3. Stochastic Representation

The general form of the equation becomes $\frac{dX}{dt} = b(t, X_t) + \sigma(t, X_t)\ \text{Noise}$. Multiplying both sides by $dt$, we get $dX = b(t, X_t)dt + \sigma(t, X_t)\ \text{Noise}\ dt$.

4. Challenges in Defining the Equation

Defining the equation $dX = b(t, X_t)dt + \sigma(t, X_t)\ \text{Noise}\ dt$ poses two challenges:

  1. Definition of Noise
  2. Definition of $\int_{t}^{t+\Delta}\sigma(s, X_s)\ \text{Noise}\ ds$.

5. Modeling Noise

To model Noise, we use white noise $W_t$ with the same distribution at $t$. Typically, white Gaussian noise $W_t$ is adopted for ease of analysis, where $E[W_t] = 0$ and $\text{Cov}(W_t, W_s) = I \delta(t-s)$.

6. Integration using Brownian Motion

Defining $\int_{t}^{t+\Delta}\sigma(s, X_s)\ W_s\ ds$ is ambiguous due to the properties of $W_t$. Therefore, an alternative integration method uses Brownian motion $B_t$. The discretized version of $dX = b(t, X_t)dt + \sigma(t, X_t)\ W_t\ dt$ on $[0, t]$ is $X_{k+1} - X_k = b(t_k, X_k)\Delta t_k + \sigma(t_k, X_k)\ W_k\ \Delta t_k$.

7. Stochastic Differential Equation (SDE)

The SDE $X_t - X_0 = \int_{0}^{t} b(s, X_s)\ ds + \int_{0}^{t} \sigma(s, X_s)\ dB_s$ models a dynamical system with noise influencing state changes.

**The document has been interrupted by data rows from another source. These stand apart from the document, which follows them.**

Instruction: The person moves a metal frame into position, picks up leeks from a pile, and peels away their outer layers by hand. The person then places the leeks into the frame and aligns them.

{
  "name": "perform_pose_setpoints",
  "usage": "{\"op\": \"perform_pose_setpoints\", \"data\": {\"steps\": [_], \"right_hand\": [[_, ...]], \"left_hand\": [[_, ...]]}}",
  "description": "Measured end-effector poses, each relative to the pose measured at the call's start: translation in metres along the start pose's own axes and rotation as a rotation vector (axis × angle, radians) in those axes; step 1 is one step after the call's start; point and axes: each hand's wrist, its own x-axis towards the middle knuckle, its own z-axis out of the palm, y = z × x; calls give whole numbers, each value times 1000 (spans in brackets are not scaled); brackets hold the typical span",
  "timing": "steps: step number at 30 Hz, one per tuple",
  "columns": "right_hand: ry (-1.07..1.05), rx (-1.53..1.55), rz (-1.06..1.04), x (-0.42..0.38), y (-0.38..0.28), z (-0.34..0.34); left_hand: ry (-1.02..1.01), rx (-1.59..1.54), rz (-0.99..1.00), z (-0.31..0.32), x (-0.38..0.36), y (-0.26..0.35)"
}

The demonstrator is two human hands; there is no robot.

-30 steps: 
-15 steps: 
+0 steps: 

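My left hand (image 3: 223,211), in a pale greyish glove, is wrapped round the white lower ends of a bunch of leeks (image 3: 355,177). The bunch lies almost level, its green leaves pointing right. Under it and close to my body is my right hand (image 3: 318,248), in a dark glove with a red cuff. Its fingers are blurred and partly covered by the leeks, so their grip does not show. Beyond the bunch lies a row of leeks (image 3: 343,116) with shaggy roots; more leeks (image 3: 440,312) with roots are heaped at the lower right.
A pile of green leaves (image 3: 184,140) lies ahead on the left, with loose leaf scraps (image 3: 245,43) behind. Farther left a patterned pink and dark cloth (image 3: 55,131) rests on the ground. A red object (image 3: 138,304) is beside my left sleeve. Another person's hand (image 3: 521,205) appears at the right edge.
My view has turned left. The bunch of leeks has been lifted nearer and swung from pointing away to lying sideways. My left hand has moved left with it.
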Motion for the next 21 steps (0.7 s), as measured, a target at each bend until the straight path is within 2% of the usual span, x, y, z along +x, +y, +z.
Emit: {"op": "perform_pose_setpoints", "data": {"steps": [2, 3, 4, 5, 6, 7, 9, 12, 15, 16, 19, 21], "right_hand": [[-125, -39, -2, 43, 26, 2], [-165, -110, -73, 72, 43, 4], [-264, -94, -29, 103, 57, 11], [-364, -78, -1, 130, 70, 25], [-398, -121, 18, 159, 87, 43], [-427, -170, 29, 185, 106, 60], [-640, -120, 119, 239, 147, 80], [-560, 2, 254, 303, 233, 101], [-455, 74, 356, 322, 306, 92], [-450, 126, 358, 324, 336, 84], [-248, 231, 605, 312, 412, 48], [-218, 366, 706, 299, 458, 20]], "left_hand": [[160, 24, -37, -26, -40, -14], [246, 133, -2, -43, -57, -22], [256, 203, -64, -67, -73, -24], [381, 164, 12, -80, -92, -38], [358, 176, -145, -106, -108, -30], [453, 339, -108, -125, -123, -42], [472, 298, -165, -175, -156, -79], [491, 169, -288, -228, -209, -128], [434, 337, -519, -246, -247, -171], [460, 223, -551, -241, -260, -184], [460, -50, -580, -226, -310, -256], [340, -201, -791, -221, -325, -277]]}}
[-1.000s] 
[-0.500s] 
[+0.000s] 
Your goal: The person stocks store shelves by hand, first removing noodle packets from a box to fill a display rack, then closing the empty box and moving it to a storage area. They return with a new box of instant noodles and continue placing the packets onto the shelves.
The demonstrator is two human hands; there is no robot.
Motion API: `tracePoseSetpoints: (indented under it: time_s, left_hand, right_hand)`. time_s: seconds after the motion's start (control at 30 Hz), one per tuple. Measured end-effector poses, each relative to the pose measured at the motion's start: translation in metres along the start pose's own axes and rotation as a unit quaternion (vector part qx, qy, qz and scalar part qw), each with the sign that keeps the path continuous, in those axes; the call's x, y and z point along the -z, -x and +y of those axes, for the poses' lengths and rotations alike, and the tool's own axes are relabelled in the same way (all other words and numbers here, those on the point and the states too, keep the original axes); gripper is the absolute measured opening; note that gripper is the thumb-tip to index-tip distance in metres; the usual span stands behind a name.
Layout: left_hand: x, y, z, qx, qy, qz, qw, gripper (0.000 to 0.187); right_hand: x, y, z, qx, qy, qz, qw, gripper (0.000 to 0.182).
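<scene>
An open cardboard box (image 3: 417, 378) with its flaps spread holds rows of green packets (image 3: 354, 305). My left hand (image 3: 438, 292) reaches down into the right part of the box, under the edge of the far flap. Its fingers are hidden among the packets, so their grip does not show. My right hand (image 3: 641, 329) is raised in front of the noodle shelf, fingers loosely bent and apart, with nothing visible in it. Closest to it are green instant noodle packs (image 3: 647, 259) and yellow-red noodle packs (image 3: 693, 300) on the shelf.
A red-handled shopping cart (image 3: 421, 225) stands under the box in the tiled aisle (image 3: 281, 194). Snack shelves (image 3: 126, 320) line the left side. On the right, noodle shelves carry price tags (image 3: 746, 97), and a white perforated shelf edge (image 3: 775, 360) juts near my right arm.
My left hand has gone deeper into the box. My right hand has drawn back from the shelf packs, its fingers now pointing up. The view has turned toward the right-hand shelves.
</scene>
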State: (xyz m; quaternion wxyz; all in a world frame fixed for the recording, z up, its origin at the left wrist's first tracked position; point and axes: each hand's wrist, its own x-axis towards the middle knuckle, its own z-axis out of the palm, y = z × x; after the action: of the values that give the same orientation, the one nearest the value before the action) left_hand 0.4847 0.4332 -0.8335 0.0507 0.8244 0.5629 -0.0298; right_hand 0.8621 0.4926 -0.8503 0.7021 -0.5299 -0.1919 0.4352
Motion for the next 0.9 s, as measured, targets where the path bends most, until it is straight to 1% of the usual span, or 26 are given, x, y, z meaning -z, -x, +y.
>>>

Alternatively, it can be expressed as $dX = b(t, X_t)dt + \sigma(t, X_t)\ dB_t$.

8. Applications of SDE

SDEs are exploited to model various dynamics containing random phenomena, such as random growth models, physical dynamics, or stock prices that cannot be explained without incorporating randomness.